**What the task requires:**
Below this sentence is a listing; return exactly its lines from the one with "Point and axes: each" to the one with "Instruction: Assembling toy", both kept, and nothing more.

**Given information:**
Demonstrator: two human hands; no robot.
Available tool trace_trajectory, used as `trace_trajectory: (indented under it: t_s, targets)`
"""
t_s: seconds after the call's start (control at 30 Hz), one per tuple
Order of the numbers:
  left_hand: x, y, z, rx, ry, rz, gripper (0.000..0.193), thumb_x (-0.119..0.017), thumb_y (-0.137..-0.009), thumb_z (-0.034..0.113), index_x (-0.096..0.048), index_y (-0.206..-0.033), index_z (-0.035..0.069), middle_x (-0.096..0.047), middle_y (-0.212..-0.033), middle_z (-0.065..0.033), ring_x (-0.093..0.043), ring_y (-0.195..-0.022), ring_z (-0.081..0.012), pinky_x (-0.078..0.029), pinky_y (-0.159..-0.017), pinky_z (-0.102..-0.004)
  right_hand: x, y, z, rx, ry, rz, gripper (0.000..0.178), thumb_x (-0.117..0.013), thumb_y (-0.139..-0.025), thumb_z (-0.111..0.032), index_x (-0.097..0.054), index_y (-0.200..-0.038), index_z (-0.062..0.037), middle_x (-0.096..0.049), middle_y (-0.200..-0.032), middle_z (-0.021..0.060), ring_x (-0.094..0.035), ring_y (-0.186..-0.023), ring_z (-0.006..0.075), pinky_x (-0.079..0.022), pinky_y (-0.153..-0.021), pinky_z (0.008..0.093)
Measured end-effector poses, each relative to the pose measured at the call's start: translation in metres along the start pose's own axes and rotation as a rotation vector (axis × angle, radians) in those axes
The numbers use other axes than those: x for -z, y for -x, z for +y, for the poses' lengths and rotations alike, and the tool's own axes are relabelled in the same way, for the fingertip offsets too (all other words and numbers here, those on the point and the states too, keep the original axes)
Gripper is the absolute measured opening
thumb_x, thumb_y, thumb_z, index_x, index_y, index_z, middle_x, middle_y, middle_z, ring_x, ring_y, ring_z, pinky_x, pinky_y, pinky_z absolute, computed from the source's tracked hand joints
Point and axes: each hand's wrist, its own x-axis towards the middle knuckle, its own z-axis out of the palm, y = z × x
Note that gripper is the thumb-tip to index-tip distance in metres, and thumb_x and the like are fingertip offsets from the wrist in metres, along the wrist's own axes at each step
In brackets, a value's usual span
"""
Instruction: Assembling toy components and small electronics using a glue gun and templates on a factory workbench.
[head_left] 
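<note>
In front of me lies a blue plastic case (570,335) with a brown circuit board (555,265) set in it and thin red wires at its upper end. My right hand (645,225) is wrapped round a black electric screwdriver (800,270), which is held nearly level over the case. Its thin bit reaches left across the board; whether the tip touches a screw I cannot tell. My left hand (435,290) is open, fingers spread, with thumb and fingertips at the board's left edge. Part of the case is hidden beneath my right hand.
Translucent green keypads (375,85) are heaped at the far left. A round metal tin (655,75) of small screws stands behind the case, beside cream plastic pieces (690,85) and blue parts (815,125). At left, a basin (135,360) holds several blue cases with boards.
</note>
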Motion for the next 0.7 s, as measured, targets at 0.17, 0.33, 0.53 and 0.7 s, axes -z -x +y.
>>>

**Response to this task:**
Point and axes: each hand's wrist, its own x-axis towards the middle knuckle, its own z-axis out of the palm, y = z × x
Note that gripper is the thumb-tip to index-tip distance in metres, and thumb_x and the like are fingertip offsets from the wrist in metres, along the wrist's own axes at each step
In brackets, a value's usual span
"""
Instruction: Assembling toy components and small electronics using a glue gun and templates on a factory workbench.

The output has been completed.